The Autumns- Le Carillon EP (Absalom)
Comprised of four extremely pretty songs in an ultra sugar-coated world of 1950s dreampop, Le Carillon surpasses many of the classic songs it sets out to emulate. "Thieves in Blue" and "Slow Kiss" are locked in a death match to become the "Earth Angel" on the new millenium. Although in their band photo The Autumns look like Blink 182 on their punk rock prom night, the music is (thankfully) pure are relaxing.
Mariner- Hurry up and Wait (Arbeid)
This music seems to fall between two distinct camps- Rachel's or Low with a kick on the tracks with female vocals and The Sword Project, Tortoise or Eleventh Dream Day at their most ethereal moments during the instrumentals. Intricate and delicate, but equally bland, with multiple transitions per song, this music requires a bucketfull of the listener's patience. Although it's all well done, it's also sterile and after ten listens, I was still staring blankly at my ceiling. Most likely and hopefully, this band is much better live.

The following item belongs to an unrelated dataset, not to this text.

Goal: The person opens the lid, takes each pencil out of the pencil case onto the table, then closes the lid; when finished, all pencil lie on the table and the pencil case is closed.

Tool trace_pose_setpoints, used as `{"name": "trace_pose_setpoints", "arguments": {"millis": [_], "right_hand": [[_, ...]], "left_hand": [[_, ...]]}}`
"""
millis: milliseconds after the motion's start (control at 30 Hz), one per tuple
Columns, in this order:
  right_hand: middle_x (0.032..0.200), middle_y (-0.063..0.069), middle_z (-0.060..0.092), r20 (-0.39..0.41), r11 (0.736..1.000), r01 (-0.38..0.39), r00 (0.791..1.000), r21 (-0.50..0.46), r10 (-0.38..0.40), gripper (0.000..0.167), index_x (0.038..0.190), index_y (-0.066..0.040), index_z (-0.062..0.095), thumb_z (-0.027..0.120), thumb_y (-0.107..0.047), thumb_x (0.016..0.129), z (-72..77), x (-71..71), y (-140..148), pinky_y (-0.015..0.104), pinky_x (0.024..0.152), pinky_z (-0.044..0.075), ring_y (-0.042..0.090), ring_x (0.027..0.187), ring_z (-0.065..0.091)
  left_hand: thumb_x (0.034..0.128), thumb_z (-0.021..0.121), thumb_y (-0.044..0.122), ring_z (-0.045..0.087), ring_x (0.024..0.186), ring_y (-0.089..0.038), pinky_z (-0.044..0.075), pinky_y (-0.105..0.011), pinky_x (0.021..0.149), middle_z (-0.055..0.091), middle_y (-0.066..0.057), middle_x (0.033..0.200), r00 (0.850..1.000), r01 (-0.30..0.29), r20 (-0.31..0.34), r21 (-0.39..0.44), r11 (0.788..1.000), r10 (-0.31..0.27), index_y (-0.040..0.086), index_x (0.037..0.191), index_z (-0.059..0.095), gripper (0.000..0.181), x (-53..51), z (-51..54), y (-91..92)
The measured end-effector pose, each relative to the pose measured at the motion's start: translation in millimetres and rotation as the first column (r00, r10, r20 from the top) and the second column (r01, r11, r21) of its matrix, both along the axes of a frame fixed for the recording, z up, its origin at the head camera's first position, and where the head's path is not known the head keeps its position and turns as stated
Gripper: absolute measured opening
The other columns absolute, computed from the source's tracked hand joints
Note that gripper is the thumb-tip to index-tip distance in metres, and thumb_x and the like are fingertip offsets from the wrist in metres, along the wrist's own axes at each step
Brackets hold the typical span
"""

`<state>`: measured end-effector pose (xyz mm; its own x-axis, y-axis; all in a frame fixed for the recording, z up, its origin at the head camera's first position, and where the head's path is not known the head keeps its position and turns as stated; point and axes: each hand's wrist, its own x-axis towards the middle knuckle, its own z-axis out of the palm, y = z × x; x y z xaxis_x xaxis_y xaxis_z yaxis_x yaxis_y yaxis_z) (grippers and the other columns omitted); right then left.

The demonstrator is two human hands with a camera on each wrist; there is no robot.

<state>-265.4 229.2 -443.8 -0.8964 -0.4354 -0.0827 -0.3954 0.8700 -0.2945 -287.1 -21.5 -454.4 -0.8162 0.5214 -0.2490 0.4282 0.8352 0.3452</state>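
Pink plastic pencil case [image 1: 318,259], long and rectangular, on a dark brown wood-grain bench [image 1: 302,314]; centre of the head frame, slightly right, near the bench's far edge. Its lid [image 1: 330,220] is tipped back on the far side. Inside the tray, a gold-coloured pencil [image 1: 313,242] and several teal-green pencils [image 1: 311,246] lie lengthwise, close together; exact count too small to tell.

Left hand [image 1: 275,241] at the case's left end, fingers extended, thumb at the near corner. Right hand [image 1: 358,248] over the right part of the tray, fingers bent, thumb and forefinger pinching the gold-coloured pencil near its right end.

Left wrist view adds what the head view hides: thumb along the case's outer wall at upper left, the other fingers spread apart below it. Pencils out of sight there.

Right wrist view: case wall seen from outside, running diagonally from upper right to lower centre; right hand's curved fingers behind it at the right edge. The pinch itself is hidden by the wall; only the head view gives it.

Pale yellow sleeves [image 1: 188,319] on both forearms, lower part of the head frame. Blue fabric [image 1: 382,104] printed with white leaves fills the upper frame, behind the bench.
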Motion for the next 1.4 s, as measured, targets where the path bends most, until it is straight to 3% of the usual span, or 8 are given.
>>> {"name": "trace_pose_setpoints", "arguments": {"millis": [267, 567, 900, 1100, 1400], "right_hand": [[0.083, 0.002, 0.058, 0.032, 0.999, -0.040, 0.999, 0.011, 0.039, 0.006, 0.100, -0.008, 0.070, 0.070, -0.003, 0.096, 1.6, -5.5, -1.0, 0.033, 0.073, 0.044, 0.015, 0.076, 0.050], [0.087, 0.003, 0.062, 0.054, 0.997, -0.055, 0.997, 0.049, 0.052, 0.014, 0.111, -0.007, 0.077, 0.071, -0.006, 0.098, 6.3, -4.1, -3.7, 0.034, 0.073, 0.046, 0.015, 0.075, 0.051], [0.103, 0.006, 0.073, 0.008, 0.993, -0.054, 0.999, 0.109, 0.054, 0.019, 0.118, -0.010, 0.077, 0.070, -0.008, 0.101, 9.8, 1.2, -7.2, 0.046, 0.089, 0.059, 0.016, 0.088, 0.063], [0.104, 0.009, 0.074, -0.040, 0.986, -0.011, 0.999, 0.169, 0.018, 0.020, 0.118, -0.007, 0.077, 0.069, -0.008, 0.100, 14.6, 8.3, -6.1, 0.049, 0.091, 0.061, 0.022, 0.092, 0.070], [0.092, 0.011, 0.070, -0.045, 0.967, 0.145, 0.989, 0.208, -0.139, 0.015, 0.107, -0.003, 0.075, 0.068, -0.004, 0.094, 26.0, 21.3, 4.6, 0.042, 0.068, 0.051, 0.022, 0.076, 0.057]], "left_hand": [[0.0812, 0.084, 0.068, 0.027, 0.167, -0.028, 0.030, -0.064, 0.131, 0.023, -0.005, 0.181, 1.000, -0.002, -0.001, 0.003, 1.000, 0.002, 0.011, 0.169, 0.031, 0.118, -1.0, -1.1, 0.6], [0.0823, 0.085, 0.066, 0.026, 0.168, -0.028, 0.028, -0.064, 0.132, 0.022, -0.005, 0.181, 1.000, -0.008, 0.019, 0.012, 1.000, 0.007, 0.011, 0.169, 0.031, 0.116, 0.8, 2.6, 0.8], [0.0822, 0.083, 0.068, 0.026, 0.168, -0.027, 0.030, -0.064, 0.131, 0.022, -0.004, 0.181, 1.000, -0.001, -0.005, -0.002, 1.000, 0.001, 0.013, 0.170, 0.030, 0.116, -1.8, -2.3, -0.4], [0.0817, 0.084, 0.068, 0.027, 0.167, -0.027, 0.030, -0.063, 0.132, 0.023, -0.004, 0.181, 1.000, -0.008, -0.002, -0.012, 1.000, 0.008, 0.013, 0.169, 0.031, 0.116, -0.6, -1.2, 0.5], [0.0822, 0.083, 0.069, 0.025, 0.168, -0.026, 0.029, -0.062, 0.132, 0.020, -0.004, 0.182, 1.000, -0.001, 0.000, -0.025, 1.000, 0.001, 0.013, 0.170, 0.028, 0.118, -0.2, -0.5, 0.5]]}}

Fugazi - The Argument (Dischord)
Something weird happened to my favorite politico-rockers from Washington D.C. in the past three years: they got uncreative. Nothing much has changed since their last proper album, 1998's End Hits. Picciotto still howls, McKaye still screams like a maniac, their guitars still come together and then fly apart, but we've heard it all before, haven't we? There's a couple good songs here ("Untitled" and "Full Disclosure"), but at some point in the studio someone hit the "Fugazi Sound" button on the mixing board, and they left to drink some beer.